- Genre: Comedy drama
- Created by: Sara Davidson
- Starring: Shelley Hack; Tom Mason;
- Composer: Nan Schwartz
- Country of origin: United States
- Original language: English
- No. of seasons: 1
- No. of episodes: 16

Production
- Executive producer: David Gerber
- Running time: 60 minutes
- Production companies: David Gerber Productions; MGM Television;

Original release
- Network: ABC
- Release: September 16, 1986 – March 24, 1987

= Jack and Mike =

Jack and Mike is an American comedy-drama television series created by Sara Davidson that originally aired on ABC from September 16, 1986 to March 24, 1987.

==Premise==
Shelley Hack plays Jackie, a newspaper columnist for the fictional Chicago Mirror newspaper. Tom Mason plays Mike, a restaurant owner who operates two of Chicago's trendiest clubs. The two are married and their careers often interfere with one another.

==Cast==
- Shelley Hack as Jackie Shea
- Tom Mason as Mike Brennan
- Jacqueline Brookes as Nora Adler
- Kevin Dunn as Anthony Kubacek
- Vincent Baggetta as Rick Scotti
- Diana Petersen as Scotti's girlfriend
- Nouelle Bou-Sliman as Belinda
- Carol Rossen as Charlotte
- Mills Watson as Max

==Episodes==

| No. | Title | Directed by | Written by | Original release date |
| 1 | "Pilot" | Jack Bender | Sara Davidson | September 16, 1986 |
Jack defends a man who claims he was wrongly accused of rape.
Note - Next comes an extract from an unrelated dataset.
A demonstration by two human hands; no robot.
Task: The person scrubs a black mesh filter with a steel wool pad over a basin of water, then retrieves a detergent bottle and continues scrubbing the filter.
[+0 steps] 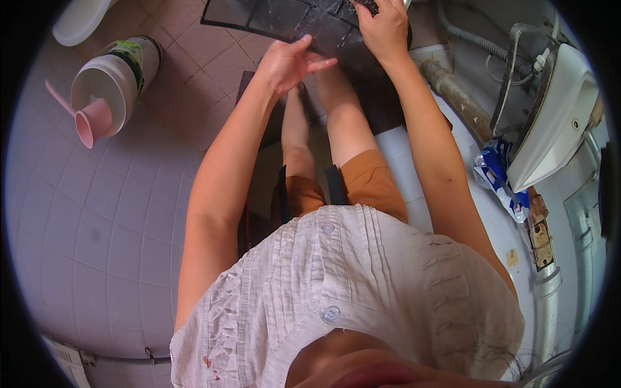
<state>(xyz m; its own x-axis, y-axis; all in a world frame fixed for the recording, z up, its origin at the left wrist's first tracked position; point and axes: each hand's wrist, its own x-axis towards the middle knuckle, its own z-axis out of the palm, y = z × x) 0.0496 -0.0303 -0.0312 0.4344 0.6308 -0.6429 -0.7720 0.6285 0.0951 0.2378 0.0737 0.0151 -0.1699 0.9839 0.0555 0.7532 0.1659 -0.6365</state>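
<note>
A black-framed mesh panel, which looks like an air filter screen (271,18), spans the top of the view, partly cut off by the picture's edge. White streaks and wet-looking specks mark its mesh. My left hand (290,67) grips the near edge of the panel, thumb on top and one finger stretched out beneath. Over the panel's right part, my right hand (385,31) is closed around a dark, bristly thing (369,7), apparently a brush; most of it lies hidden or out of frame.
On the left, a pink plastic dipper (94,121) rests in the mouth of a white bucket (128,94). A white plastic basin (80,22) stands beyond. To the right are a white ceramic sink (553,116), a thick drainpipe (458,97), a corrugated hose (468,43) and a blue-and-white plastic packet (495,169).
</note>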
Mike is stressed about the opening of a new restaurant. This was a 90 minute episode, later reran on cable channels like Encore Action as a TV movie.
| 2 | "Change of Heart" | Jack Bender | Joe S Landon | September 23, 1986 |
Jackie thinks a patient waiting for a heart transplant may have been passed on the list by a man who donated a lot of money to the hospital. A friend of Mike's come to stay at the house.
| 3 | "Personal Foul" | Victor Lobl | Mitch Paradise | September 30, 1986 |
A college professor is suspended when he tries to flunk the star player of the basketball team. Tom doesn't like that Jackie is covering the story, because it's his alma mater.
| 4 | "Ready or Not" | Harry Winer | Liz Coe | October 21, 1986 |
Jackie is pregnant; she's also making her exclusive column about a 14-year fugitive who wants to come clean which becomes challenging. Mike deals with the changes a baby will cause in their careers while dealing with investors in his restaurant. Jackie outsmarts the fugitive's secret plan to evade justice.
| 5 | "High Anxiety" | Paul Stanley | Gina Goldman | November 11, 1986 |
A young comedian is suspected to have died of a cocaine overdose behind Mike's restaurant.
| 6 | "Cry Uncle" | Kim Friedman | Harry and Renee Longstreet | November 18, 1986 |
Mike finds out that the 15-year-old boy he has been looking after is actually a missing child.
| 7 | "Mentor" | Peter Crane | Unknown | November 25, 1986 |
A college teacher admired by Jackie is cited for contempt of court when he refuses to reveal his sources.
| 8 | "Taste of Chicago" | Victor Lobl | Max Eisenberg | December 9, 1986 |
Mike gets an offer he can't refuse from the mayor's office. Jackie gets an exclusive interview with a man who has been in prison for 30 years.
| 9 | "Separate Lives" | Paul Stanley | Unknown | January 6, 1987 |
Jackie goes to New York City for a job interview, but she ultimately stays in Chicago.
| 10 | "Come Together" | Peter Crane | David Braff, Gina Goldman | January 13, 1987 |
Jackie and Mike have a difficult time after their separation.
| 11 | "Charity Ball" | Paul Stanley | Braff, Eisenberg, Goldman | January 20, 1987 |
Jackie looks into the odd behavior of a wealthy sorority sister. A friend of Mike's dies of a heart attack.
| 12 | "Till Death Do Us Part" | Jan Eliasberg | Unknown | February 3, 1987 |
Mike wants to get a shotgun for protection. Jackie keeps getting calls from a psychotic secret admirer.
| 13 | "Fire and Ice" | Lee David Zlotoff | Lee David Zlotoff | February 24, 1987 |
A drug kingpin wants to become partners with Mike in the restaurant business.
| 14 | "Light My Fire" | Paul Krasny | Unknown | March 3, 1987 |
A time capsule is opened prematurely and secrets are revealed.
| 15 | "Dreamland" | Victor Lobl | Unknown | March 17, 1987 |
Jackie is pressured into dropping the investigation of a dance studio that has been swindling elderly women out of their money.
| 16 | "Reluctant Hero" | Unknown | Unknown | March 24, 1987 |
A mystery man saves the life of a young boy.